§ **Directions**
Every line with the string "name" in it belongs in your answer, so copy them all from the data.

Saved data entries
----------------

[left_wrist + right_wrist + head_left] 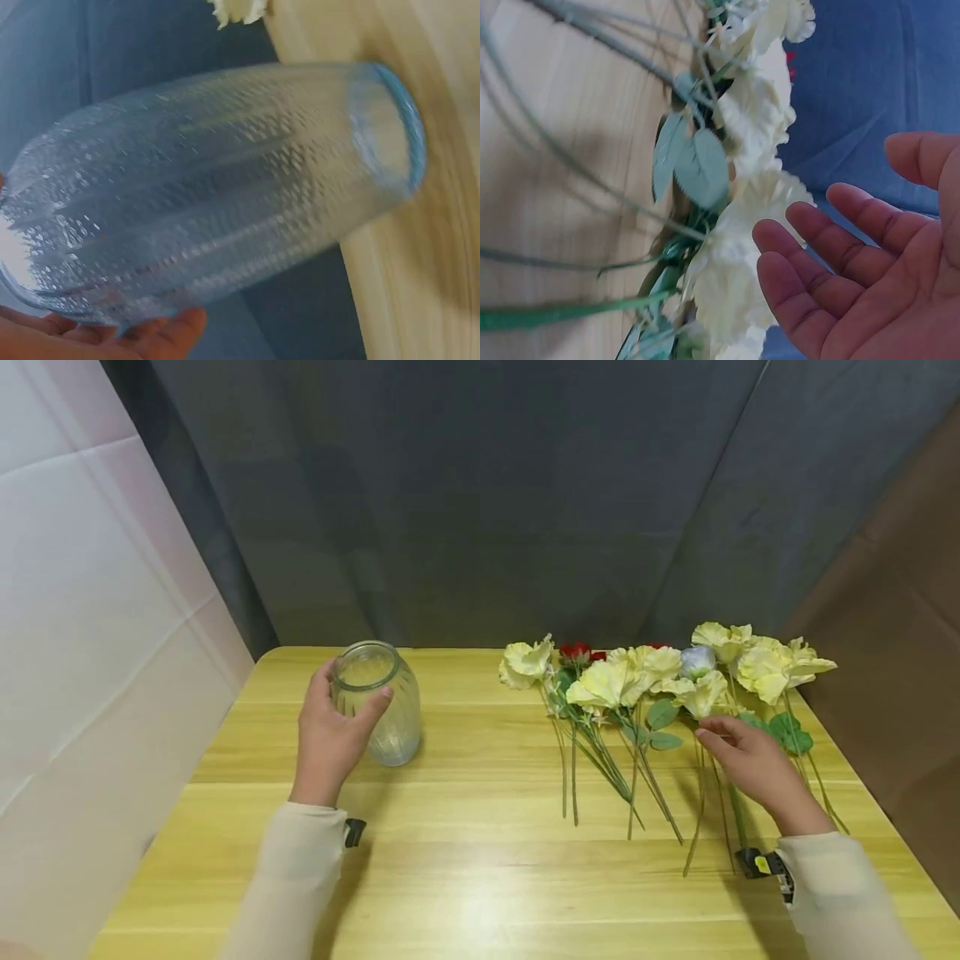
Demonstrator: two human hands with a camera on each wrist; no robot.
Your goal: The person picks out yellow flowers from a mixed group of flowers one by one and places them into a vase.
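Note:
A clear ribbed glass vase is at the left of the table, its mouth toward the left hand. The left hand holds it near the rim, thumb on the near side. Textured glass of the vase fills the left wrist view, with its base close to the wood; whether they touch I cannot tell. The right hand hovers over the stems at the right, beside a pale yellow flower. In the right wrist view its fingers are loosely bent with nothing between them.
More yellow flowers, red flowers and a pale blue bloom lie along the back right of the wooden table, stems toward the person. Green leaves lie among them. A dark curtain hangs behind the table.

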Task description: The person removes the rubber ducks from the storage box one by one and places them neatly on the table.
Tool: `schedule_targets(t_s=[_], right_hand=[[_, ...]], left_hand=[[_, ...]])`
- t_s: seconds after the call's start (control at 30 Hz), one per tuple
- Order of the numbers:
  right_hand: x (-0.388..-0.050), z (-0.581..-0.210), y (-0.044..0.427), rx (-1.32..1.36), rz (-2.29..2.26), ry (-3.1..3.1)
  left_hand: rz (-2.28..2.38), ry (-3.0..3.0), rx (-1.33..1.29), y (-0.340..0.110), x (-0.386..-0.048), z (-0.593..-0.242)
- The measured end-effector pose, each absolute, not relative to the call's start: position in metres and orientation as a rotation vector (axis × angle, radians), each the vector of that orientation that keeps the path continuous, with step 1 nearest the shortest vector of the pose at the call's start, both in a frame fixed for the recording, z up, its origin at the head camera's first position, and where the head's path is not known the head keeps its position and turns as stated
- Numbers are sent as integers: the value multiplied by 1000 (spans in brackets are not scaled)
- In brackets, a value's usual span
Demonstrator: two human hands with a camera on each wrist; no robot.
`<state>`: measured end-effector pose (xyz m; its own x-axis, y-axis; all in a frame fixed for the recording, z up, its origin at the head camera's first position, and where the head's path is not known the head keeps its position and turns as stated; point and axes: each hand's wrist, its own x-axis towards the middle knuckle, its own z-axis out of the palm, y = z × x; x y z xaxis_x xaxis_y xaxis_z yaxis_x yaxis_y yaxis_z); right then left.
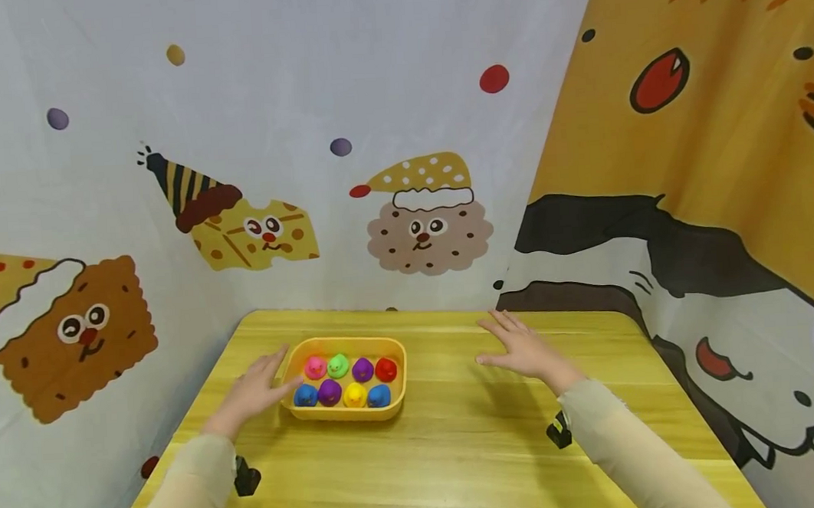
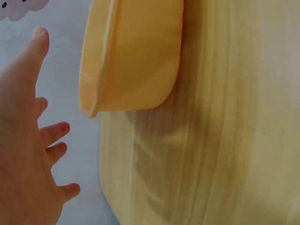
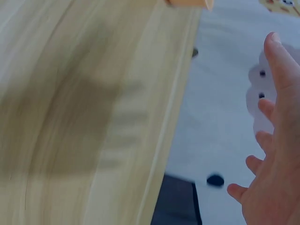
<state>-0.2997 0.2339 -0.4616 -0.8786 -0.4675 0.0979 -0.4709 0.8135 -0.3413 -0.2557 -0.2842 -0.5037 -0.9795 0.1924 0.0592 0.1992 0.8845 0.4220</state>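
Observation:
An orange-yellow plastic basket [image 1: 346, 415] stands left of the middle of the table, holding several small toy ducks in two rows. Among them are a pink duck [image 1: 315, 368], a green duck [image 1: 338, 366], a red duck [image 1: 386, 370] and a yellow duck [image 1: 355, 395], besides blue and purple ones. My left hand [image 1: 254, 388] hovers at the basket's left side, fingers spread and holding nothing. In the left wrist view, a gap shows between that hand and the basket wall [image 2: 140, 61]. Over the table's right part, my right hand [image 1: 522, 349] is raised with spread fingers, also holding nothing.
The wooden table [image 1: 445, 451] has rounded far corners. Behind it hangs a pale cloth [image 1: 287, 84] printed with cartoon snacks, and a cartoon-animal print [image 1: 746, 267] covers the right side. A small black device sits at each wrist.

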Motion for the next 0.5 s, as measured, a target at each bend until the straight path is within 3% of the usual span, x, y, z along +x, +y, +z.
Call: schedule_targets(t_s=[0.5], right_hand=[[-319, -464, 169, 982, 589, -3032]], left_hand=[[-890, -3069, -326, -275, -252, -519]])
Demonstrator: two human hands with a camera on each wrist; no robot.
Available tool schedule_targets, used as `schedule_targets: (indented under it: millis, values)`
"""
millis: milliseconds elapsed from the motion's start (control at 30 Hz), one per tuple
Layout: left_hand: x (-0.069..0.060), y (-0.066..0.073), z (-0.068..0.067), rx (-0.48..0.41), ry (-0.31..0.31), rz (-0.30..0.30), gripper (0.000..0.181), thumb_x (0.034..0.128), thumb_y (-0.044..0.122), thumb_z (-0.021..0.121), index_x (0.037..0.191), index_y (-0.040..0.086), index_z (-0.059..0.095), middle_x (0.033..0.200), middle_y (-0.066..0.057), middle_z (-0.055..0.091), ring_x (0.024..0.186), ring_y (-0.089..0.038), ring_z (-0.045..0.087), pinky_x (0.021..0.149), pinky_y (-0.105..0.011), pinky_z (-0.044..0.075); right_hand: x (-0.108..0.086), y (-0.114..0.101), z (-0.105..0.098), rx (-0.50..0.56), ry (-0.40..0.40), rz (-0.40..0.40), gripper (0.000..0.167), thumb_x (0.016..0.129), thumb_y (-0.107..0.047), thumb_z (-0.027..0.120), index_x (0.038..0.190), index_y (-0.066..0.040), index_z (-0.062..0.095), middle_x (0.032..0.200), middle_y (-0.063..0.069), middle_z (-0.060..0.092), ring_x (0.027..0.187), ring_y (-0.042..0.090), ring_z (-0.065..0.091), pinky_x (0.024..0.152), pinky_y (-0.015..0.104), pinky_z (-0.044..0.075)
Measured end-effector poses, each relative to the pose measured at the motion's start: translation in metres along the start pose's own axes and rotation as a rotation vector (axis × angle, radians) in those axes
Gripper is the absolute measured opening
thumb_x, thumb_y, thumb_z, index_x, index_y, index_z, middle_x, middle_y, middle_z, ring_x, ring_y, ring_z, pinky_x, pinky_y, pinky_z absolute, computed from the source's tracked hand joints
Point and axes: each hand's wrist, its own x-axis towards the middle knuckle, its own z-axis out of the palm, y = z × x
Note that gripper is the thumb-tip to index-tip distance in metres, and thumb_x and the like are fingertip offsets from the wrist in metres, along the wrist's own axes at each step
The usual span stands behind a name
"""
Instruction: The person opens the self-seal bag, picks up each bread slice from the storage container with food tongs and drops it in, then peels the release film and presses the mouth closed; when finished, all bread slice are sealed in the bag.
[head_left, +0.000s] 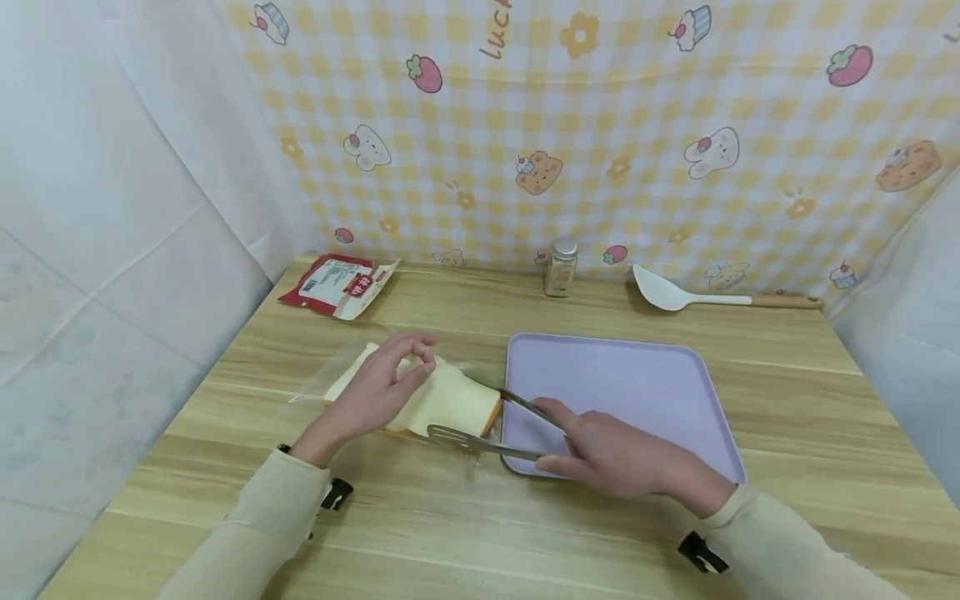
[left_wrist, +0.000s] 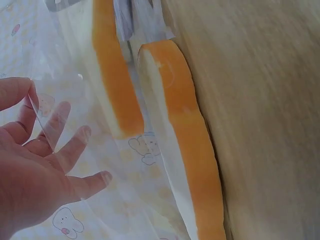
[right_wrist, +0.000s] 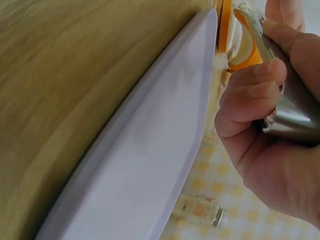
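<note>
Slices of bread [head_left: 453,403] with brown-orange crusts lie in a clear plastic bag on the table's left; two crusts [left_wrist: 185,130] show in the left wrist view. My left hand [head_left: 386,379] pinches the clear bag film [left_wrist: 42,130] between thumb and index finger, the other fingers spread behind it. My right hand [head_left: 626,454] grips metal tongs [head_left: 517,455], whose two arms stand apart on either side of the nearest slice. The slotted tip [head_left: 448,435] is at the slice's front edge; the far tip is partly hidden.
Right of the bread lies a lilac tray [head_left: 600,367], under the right hand's side. At the back stand a red and white packet [head_left: 337,285], a small spice jar [head_left: 561,268] and a white ladle with a wooden handle [head_left: 663,292], before a checked curtain.
</note>
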Motion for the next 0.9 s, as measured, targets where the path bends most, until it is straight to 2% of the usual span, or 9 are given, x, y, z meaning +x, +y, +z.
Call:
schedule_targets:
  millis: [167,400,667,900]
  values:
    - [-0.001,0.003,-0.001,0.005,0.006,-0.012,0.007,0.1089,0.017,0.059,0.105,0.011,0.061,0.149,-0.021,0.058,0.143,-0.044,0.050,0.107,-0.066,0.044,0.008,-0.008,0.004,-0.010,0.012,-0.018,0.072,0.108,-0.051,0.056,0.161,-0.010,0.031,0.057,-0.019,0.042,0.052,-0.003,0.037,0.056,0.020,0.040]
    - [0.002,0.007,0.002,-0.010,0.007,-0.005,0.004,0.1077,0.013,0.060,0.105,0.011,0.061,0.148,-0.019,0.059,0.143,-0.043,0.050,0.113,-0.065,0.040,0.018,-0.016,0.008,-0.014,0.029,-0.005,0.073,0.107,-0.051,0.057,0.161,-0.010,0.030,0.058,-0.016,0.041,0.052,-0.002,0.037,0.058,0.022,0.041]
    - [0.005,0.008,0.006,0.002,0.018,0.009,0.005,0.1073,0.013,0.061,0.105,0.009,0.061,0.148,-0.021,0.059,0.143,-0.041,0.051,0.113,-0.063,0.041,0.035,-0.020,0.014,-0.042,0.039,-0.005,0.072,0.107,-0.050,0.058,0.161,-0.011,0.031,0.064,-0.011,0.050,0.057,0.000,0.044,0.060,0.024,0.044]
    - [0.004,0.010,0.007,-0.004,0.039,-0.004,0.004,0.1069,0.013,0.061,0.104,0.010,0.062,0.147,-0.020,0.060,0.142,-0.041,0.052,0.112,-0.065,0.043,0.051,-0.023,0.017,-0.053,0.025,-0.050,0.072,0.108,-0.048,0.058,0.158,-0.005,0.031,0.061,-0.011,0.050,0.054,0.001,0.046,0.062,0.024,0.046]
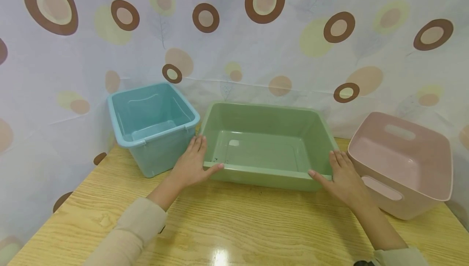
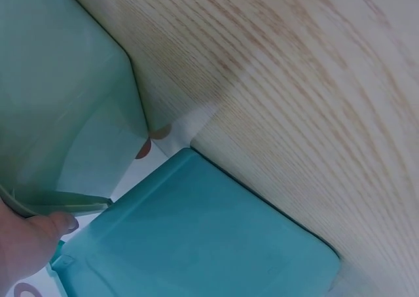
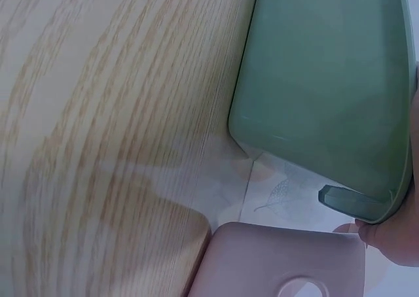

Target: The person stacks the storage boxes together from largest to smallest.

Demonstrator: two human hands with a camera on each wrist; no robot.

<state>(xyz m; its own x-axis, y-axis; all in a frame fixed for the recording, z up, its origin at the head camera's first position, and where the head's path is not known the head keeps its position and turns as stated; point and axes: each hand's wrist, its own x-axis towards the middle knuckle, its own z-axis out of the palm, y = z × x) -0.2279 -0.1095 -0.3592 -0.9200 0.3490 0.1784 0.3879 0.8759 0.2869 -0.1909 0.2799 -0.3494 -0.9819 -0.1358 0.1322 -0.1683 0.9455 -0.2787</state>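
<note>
A green rectangular basin [image 1: 260, 172] sits on the wooden table between two other bins. My left hand [image 1: 192, 164] holds its front left corner, thumb on the front rim and fingers at the left side. At the front right corner my right hand [image 1: 342, 176] holds the rim in the same way. In the left wrist view a fingertip [image 2: 65, 224] shows under the basin's rim, beside a blue bin [image 2: 209, 231]. The right wrist view has part of the right hand [image 3: 393, 235] at the rim's edge, near a pink bin [image 3: 262, 258].
The blue bin [image 1: 161, 148] stands close against the basin's left side. To the right is the pink bin [image 1: 403, 196] with oval handle holes. A white curtain [image 1: 234, 46] with brown and beige circles hangs behind the wooden table [image 1: 256, 225].
</note>
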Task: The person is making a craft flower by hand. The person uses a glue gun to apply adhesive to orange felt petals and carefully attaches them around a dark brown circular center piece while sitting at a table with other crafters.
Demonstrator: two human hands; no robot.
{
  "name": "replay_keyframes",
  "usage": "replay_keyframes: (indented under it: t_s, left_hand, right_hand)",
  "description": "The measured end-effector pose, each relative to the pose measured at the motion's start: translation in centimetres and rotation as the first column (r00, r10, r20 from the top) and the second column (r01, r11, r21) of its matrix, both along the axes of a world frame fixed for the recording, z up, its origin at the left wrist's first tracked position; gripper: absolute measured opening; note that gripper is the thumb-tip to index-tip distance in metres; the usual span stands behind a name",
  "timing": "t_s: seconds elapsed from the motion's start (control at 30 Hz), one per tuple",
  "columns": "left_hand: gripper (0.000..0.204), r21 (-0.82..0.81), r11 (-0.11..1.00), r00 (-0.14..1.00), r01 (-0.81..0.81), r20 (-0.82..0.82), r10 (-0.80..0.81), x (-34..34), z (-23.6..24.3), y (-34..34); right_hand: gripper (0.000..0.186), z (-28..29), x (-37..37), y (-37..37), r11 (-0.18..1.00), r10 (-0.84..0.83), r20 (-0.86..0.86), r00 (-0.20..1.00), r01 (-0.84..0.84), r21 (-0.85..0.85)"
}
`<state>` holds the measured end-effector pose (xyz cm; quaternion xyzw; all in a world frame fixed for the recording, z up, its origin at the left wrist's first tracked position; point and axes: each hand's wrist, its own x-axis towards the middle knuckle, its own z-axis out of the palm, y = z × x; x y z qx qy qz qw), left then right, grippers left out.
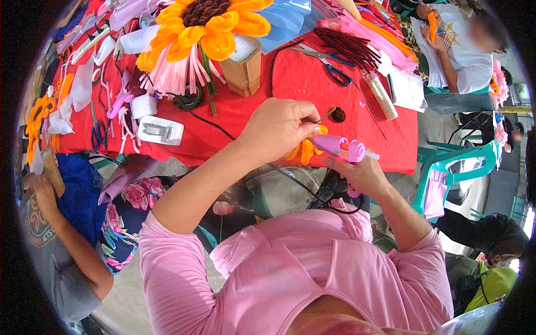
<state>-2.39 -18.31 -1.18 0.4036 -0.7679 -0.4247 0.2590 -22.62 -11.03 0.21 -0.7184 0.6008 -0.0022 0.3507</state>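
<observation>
In the head view, the left hand (279, 125) is closed, thumb and forefinger pinching a thin green stem (327, 116), whose far end meets a dark brown coil (338, 115) just above the red-covered bench (304, 89) or on it; I cannot tell which. The pinch probably keeps the stem steady and the fingers off the coil. Orange fuzzy loops (306, 152) lie just below that hand near the bench's front edge; whether they join the stem is hidden by the fingers.

The right hand (360, 173) is wrapped around the grip of a lilac glue gun (335, 145), its nozzle turned left toward the loops — likely so glue can land there without moving the flower parts far. Cut stems lie bundled further back, perhaps to leave the front edge for handwork.

Counted on the bench: one large orange flower (206, 12), one cardboard box (242, 75) with white filling, one pale cylindrical bottle (382, 97), one white roll (144, 106), and two pairs of dark-blue-handled scissors that I can make out — one pair (325, 57) beside the brown stems (347, 49), the other (99, 133) at far left. The bundled stems are too many to count.
</observation>
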Motion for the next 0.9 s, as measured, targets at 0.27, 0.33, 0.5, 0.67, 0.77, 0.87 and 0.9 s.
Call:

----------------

§ **Result below**
The usual span stands behind a name
  "name": "replay_keyframes",
  "description": "The measured end-effector pose, each relative to the pose measured at the motion's start: translation in centimetres and rotation as the first column (r00, r10, r20 from the top) and the second column (r01, r11, r21) of its matrix, both along the axes of a world frame fixed for the recording, z up, its origin at the left wrist's first tracked position; gripper: absolute measured opening; note that gripper is the thumb-tip to index-tip distance in metres; the usual span stands behind a name",

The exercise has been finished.